A felnőtt korú cukorbetegek laboratóriumi vizsgálatainak elemzése hazánkban
Retrospektív kohorszvizsgálat a 2014–2021 közötti igénybevételi adatok alapján
Analysis of laboratory tests in adults with diabetes in Hungary
A retrospective cohort study based on administrative data from 2014 to 2021
Introduction: Diabetes remains a significant healthcare burden despite declining incidence. However, a systematic, nationwide assessment of the care routine is lacking. Objective: To evaluate diabetes care practice in Hungary using laboratory test completion data as reflected in available administrative data. Methods: Using administrative data from the National Health Insurance Fund (2010–2021), we performed a retrospective cohort study to analyze the completion rates of laboratory tests, as recommended by clinical guidelines, among diabetes patients in 4 cohorts over a 4-year follow-up period.
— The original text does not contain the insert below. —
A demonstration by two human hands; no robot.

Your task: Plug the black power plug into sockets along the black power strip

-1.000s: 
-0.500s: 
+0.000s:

Multivariate logistic regression analysis was used to identify factors associated with test completion. Results: 128,115 patients were included. Over 70% had blood glucose and serum creatinine tests in at least 3 different years over the 4-year period, while HbA1c, urinary glucose, and urinary ketone tests were performed in 50–60%. LDL-cholesterol or urinary albumin testing was <30% within the 4 years following the first antidiabetic medication initiation. Testing rates declined during the pandemic (2020–2021). Testing was less likely among men, younger age groups, and those on metformin and/or sulfonylurea only. Results showed a declining trend over time. Discussion: Our findings highlight the need for clearer roles and responsibilities in diabetes care, the provision of information technology tools, reminder systems, and sufficient capacity to facilitate laboratory testing and better patient education. Limitations include lack of access to test results, private and point-of-care testing data. Conclusions: In light of the current national clinical guidelines, an examination of relevant laboratory tests alone reveals that there are areas for improvement in the functioning of domestic diabetes care and the underlying data provision. The establishment of integrated care, the clear definition of tasks and responsibilities, the inclusion of point-of-care tests and laboratory tests results in data provision can significantly contribute to the development of diabetes care in our country. Orv Hetil. 2024; 165(52): 2047–2060.